Eu sinto...tenho um duplo sentimento. O primeiro sentimento é enquanto presidente de todos os portugueses. Todos eles estão aqui, hoje, pela minha voz, pela minha presença a apoiar, a agradecer e a louvar o primeiro mandato de António Guterres.
E a apostar tudo num segundo mandato em tempos difíceis da saída pandemia, da recuperação da crise económica e social, da abertura do mundo, do restabelecimento relações entre grandes, médias e ditas pequenas potências e, ao mesmo tempo, dos desafios climáticos. Os oceanos, que nos ligam muito, aliás haverá uma conferência dos Oceanos, em Portugal, em julho do ano que vem, das Nações Unidas. Mas depois, além disso, o que há de papel das novas gerações, de papel da mulher, de conflitos regionais à espera de solução, do digital e do que mudou na vida das pessoas, da transição energética ...são tantos desafios. Tantos, tantos.

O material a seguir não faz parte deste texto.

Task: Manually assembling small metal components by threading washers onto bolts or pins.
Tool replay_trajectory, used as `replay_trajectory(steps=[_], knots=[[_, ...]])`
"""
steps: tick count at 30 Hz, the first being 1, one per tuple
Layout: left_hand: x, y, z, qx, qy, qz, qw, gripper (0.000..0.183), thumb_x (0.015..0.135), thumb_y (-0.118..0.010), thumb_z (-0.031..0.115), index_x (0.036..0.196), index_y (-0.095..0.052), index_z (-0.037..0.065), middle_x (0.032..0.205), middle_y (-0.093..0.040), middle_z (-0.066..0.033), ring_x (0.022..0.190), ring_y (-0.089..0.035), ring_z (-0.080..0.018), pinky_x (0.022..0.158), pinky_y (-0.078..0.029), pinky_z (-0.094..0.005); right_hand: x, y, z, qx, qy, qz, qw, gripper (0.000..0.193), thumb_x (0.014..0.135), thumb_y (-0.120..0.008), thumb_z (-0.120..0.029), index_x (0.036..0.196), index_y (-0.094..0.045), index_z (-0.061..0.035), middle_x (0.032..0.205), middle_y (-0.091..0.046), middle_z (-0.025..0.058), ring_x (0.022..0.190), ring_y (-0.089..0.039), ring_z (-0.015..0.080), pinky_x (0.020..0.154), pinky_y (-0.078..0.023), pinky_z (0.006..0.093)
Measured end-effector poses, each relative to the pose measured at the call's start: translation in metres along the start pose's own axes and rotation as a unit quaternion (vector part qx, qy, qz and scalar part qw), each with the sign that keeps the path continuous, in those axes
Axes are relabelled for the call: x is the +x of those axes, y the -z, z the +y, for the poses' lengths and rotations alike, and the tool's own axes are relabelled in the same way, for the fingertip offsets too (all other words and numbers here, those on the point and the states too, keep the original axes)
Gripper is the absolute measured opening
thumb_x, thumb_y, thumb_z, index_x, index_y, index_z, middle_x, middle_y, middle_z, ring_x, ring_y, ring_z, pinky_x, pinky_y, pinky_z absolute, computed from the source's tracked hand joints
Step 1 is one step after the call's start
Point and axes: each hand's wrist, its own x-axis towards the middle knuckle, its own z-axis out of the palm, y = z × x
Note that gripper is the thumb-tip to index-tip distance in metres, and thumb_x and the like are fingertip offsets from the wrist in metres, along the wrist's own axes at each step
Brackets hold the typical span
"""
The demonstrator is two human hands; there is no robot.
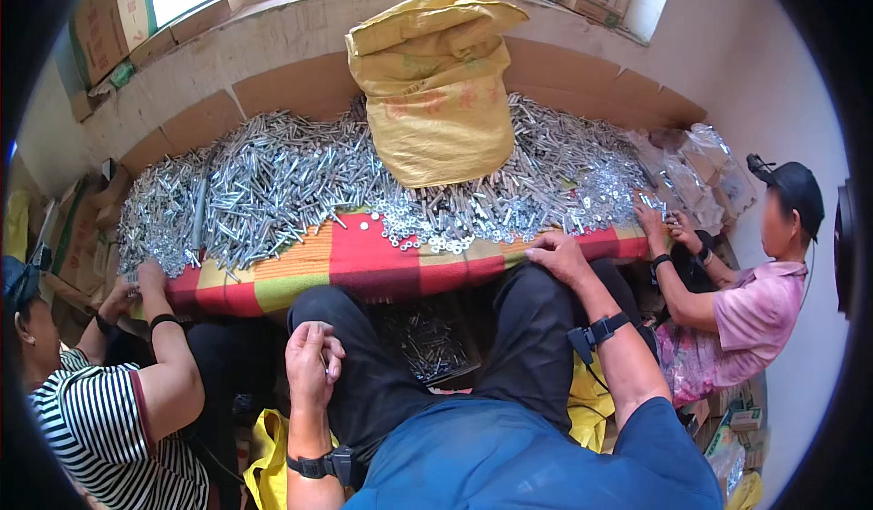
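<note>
My left hand [312, 357] rests on my left thigh with its fingers curled; whether it holds something small I cannot tell. My right hand [556, 255] lies on my right knee at the edge of the table, fingers bent, right beside loose silver washers [455, 230]. A big heap of silver bolts [273, 183] covers the table on a striped red, orange and green cloth [364, 265]. Between my knees sits a dark box of bolts [427, 339].
A yellow sack [436, 83] stands on the heap at the back. One person in a striped top [100, 428] works at the left, another in a pink top [755, 315] at the right. Plastic bags [691, 174] lie at the far right, cardboard boxes [105, 28] on the sill.
</note>
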Motion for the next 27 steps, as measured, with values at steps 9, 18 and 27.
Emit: replay_trajectory(steps=[9,18,27], knots=[[0.005,-0.015,0.004,0.051,0.003,0.023,0.998,0.024,0.109,-0.048,0.022,0.102,-0.059,0.003,0.068,-0.063,-0.0111,0.037,-0.045,-0.0098,0.034,-0.032,-0.0199,0.019,-0.051,-0.036,-0.027,0.200,0.100,0.974,0.010,0.082,-0.069,-0.009,0.084,-0.068,0.0010,0.081,-0.066,0.0184,0.080,-0.067,0.0355,0.073,-0.053,0.0422],[0.007,-0.035,0.010,0.081,0.039,0.027,0.996,0.026,0.110,-0.046,0.024,0.103,-0.059,0.003,0.068,-0.063,-0.0120,0.037,-0.046,-0.0102,0.034,-0.031,-0.0204,0.069,-0.102,-0.046,-0.096,0.251,0.123,0.955,0.008,0.086,-0.067,-0.011,0.092,-0.064,-0.0063,0.092,-0.060,0.0164,0.080,-0.065,0.0396,0.071,-0.055,0.0479],[0.035,-0.062,-0.004,0.076,0.094,-0.037,0.992,0.032,0.111,-0.042,0.030,0.107,-0.059,0.003,0.069,-0.064,-0.0131,0.037,-0.045,-0.0128,0.035,-0.032,-0.0227,0.094,-0.120,-0.049,-0.188,0.206,0.114,0.954,0.014,0.083,-0.068,-0.015,0.089,-0.061,-0.0040,0.096,-0.062,0.0191,0.079,-0.067,0.0411,0.070,-0.056,0.0511]])
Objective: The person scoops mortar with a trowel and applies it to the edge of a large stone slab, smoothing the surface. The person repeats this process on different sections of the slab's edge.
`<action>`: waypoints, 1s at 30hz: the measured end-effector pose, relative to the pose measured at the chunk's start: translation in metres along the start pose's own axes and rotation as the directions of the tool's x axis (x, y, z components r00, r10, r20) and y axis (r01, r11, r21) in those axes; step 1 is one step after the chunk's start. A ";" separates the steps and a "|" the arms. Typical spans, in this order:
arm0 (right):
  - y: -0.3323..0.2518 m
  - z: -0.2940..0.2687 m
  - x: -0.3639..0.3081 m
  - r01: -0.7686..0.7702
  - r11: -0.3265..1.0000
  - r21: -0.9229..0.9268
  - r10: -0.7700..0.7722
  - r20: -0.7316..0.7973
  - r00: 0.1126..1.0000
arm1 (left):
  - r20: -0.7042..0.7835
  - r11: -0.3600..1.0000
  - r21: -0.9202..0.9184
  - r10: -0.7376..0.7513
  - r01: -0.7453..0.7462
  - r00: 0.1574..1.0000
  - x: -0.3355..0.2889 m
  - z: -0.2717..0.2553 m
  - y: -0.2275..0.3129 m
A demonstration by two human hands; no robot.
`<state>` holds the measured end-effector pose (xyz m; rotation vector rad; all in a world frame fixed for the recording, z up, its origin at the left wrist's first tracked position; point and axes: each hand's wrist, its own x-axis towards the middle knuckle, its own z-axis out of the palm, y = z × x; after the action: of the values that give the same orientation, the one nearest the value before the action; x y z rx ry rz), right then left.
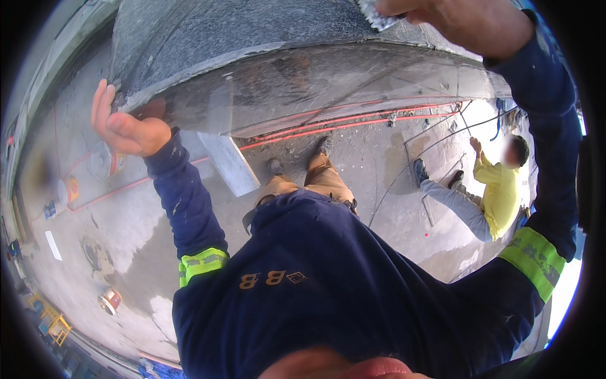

Isso eu sinto que é uma honra para os portugueses verem à frente de uma instituição tão importante como secretário-geral um português. E depois, não escondo o lado pessoal. Eu conheço António Guterres desde os 16 anos de idade. Formávamos parte do mesmo grupo. Sonhávamos em conjunto trabalhávamos em conjunto. Portugal era uma ditadura, sonhávamos com a democracia, sonhávamos com o desenvolvimento, sonhávamos com a descolonização que era crucial.
Sonhávamos com uma nova comunidade de países que falam a mesma língua. Sonhávamos com tanta coisa diferente e quis o acaso, ou o destino, que muitas décadas depois, eu pudesse como presidente da República Portuguesa testemunhar duas vezes a eleição do meu companheiro de luta daquela altura. Em democracia, ele foi primeiro-ministro eu era o líder da oposição. Mas continuávamos, naturalmente, a manter a mesma amizade de sempre e até uma cumplicidade a pensar na sociedade portuguesa. Eu viabilizei vários orçamentos estando na oposição e chegamos a acordos de regime muito importantes. Portanto, este lado afetivo junto ao lado português, mas também junto ao lado que nos une a nós que muitas décadas depois a Cplp.
E junto a aquilo que eu penso que o interesse real do mundo ter um homem destes. A mensagem de hoje do secretário de Estado norte-americano, é isso mesmo, a mensagem da insuspeita embaixadora do Reino Unido, que falou pela Europa, apesar de já não ser da União Europeia, e disse isso mesmo: este homem por aquilo que fez, por aquilo que é, pelo respeito e pelo afeto que tem pelas pessoas, por aquilo que ele sofre com os mais pobres, com os mais explorados, com os mais dependentes, fazendo pontes é a pessoa certa, no momento certo, no lugar certo.